This is all well and good so far, but my original motivation for looking at this example came from toric geometry, and for some reason I can't see these singularities reflected in the toric data.

I have taken the fan $\Delta$ consisting of the three large cones given by $$ \sigma_1=\mathbb{R}_{\geq 0}e_1+\mathbb{R}_{\geq 0}e_2 \text{ , } \sigma_2=\mathbb{R}_{\geq 0}e_1+\mathbb{R}_{\geq 0}(-2e_1-2e_2) \text{ , } \sigma_3=\mathbb{R}_{\geq 0}e_2+\mathbb{R}_{\geq 0}(-2e_1-2e_2) $$ The dual cones can then be given by $$ \check{\sigma}_1=\mathbb{R}_{\geq 0}e_1+\mathbb{R}_{\geq 0}e_2 \text{ , } \check{\sigma}_2=\mathbb{R}_{\geq 0}(-e_1)+\mathbb{R}_{\geq 0}(-e_1+e_2) \text{ , } \check{\sigma}_3=\mathbb{R}_{\geq 0}(-e_2)+\mathbb{R}_{\geq 0}(e_1-e_2) $$ Continuing with the caclulation to find the transition functions gives those of $\mathbb{CP}^{2}$, as found in the previous case.

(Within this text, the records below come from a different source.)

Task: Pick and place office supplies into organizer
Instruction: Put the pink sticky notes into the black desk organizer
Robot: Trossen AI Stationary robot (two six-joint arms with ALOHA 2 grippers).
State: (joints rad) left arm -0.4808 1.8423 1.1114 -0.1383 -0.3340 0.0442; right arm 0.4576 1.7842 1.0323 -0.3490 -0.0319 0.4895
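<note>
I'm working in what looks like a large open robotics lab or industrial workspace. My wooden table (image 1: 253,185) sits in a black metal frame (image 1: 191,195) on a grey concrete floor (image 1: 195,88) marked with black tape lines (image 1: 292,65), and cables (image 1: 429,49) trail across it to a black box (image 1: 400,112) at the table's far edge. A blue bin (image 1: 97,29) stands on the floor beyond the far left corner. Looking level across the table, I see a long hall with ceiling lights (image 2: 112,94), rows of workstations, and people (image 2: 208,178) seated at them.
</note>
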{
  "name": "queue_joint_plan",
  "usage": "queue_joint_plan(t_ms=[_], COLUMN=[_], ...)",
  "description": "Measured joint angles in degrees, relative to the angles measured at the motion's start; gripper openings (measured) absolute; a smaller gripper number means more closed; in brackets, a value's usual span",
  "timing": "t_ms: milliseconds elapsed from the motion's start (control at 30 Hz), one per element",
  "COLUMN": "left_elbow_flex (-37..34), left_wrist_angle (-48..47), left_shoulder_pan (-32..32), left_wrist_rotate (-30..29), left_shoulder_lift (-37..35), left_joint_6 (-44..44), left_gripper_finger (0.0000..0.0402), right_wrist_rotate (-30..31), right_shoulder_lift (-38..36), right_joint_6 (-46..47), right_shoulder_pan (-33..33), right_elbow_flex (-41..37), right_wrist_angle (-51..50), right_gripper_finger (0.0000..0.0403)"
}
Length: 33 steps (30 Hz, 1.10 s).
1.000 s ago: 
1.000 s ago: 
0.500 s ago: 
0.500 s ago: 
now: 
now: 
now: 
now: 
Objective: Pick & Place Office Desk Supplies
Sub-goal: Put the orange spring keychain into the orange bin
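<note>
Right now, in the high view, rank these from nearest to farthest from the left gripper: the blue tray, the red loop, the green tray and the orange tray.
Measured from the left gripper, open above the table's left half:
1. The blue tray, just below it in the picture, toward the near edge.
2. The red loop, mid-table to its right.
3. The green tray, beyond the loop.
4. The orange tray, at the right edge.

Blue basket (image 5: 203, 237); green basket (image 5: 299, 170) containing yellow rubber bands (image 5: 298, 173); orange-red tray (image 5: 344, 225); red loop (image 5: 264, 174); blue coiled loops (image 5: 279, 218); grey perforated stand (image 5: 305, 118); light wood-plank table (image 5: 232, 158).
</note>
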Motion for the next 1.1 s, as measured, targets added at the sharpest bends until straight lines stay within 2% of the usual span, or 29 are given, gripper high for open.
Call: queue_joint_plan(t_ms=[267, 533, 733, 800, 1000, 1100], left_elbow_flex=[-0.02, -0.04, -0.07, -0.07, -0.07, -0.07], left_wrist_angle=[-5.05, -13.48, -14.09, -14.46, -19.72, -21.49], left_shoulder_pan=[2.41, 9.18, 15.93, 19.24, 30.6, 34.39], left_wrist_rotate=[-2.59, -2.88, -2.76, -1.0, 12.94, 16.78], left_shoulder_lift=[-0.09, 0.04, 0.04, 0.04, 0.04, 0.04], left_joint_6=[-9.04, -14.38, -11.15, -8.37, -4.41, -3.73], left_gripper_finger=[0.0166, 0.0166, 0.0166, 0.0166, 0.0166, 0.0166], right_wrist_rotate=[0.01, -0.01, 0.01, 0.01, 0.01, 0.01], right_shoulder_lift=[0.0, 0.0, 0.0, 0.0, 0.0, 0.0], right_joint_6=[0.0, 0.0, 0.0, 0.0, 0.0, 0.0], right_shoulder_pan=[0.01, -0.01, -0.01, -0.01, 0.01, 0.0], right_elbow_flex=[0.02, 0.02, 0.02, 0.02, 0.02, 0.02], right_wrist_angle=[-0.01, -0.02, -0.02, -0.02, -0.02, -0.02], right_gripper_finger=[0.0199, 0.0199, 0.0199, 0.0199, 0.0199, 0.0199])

My issues are as follow. Firstly, there are no relations between the vectors defining the dual cones, and thus each toric coordinate chart seems to be $\mathbb{C}^{2}$, rather than some $\mathbb{Z}_{2}$-quotient as I would have expected.

Secondly, each cone can be written as $\sigma = \mathbb{R}_{\geq 0}\bf{n}_{1}+\mathbb{R}_{\geq 0}\bf{n}_{2}$ where $\bf{n}_{1}$ and $\bf{n}_{2}$ form an integral basis of the $N$-lattice, $N\cong\mathbb{Z}^{2}$. As far as I understand, this is the condition for smoothness of the toric variety defined by $\Delta$.

In summary, the toric approach seems to suggest that $\mathbb{P}(1,2,2)$ is smooth and isomorphic to $\mathbb{CP}^{2}$, whereas the elementary definition of $\mathbb{P}(1,2,2)$ seems to imply a curve of $\mathbb{Z}_{2}$ singularities. Can anybody explain what is going wrong here?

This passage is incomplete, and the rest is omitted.